DATA SHOWN:
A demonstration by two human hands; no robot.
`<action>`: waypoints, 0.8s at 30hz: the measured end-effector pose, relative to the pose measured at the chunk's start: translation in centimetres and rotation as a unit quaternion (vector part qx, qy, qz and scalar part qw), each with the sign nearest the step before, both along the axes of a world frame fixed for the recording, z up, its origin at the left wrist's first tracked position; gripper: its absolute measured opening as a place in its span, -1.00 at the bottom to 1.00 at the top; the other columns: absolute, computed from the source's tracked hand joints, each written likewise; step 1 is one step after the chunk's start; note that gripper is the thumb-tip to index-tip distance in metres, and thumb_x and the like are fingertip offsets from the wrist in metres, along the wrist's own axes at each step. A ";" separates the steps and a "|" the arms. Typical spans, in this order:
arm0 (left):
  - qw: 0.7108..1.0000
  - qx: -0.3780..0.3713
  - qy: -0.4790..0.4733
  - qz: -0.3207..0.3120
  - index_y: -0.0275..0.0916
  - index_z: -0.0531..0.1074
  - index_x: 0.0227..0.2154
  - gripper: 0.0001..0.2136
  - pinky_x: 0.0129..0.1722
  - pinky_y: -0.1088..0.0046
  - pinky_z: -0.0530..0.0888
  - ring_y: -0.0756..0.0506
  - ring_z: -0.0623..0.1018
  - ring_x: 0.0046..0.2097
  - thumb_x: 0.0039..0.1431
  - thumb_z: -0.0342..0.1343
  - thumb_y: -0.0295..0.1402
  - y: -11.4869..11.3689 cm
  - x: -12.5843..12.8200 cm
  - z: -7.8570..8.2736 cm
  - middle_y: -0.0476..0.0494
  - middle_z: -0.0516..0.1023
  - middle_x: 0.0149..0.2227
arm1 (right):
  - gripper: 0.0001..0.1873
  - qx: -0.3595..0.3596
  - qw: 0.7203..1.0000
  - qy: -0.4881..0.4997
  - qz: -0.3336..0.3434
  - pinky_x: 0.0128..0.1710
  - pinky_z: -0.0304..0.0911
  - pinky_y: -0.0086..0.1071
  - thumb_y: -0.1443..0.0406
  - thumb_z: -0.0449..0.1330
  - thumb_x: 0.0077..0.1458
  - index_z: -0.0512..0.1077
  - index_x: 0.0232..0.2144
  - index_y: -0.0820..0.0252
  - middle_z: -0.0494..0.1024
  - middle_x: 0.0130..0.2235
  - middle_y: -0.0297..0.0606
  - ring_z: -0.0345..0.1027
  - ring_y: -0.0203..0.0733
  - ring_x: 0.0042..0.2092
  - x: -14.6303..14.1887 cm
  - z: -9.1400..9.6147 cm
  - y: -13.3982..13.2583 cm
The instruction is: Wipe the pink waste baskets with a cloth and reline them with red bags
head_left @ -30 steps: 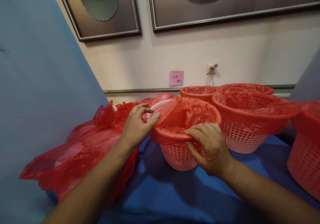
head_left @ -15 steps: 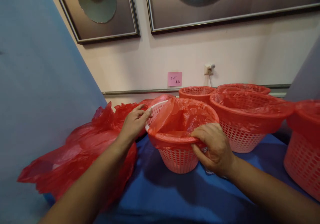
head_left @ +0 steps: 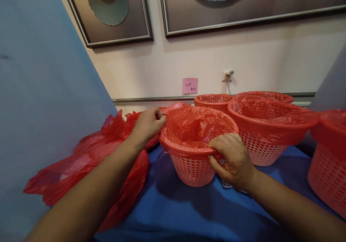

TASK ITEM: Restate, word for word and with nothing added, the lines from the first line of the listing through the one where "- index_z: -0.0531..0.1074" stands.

EXERCISE ANSWER:
A demonstration by two human hands; no robot.
`<action>`: waypoints, 0.8s at 30hz: the measured end-effector pose, relative to the pose measured at the chunk's start: translation in centimetres and rotation as a unit quaternion (vector part qx, qy, qz and scalar part qw), each with the sign nearest the step before, both along the axes of a world frame fixed for the recording, z up, its origin at the left wrist's first tracked position; gripper: its absolute measured opening as a place in its span, -1.00 at the bottom to 1.00 at the top; the other columns: absolute, computed from the source's tracked hand joints, each written likewise; step 1 is one step after the chunk's start; note that gripper is the thumb-tip to index-tip distance in metres, and thumb_x and the like are fingertip offsets from the wrist in metres, along the wrist's own axes at each step. A ";" separates the steps and a "|" the arms. Typical spans, in this order:
arm0 (left):
  - qw: 0.7108..1.0000
  - qx: -0.3780..0.3713
  - qy: -0.4790..0.4733
  - qz: -0.3207..0.3120
  - index_y: -0.0275..0.0916
  - index_z: -0.0531..0.1074

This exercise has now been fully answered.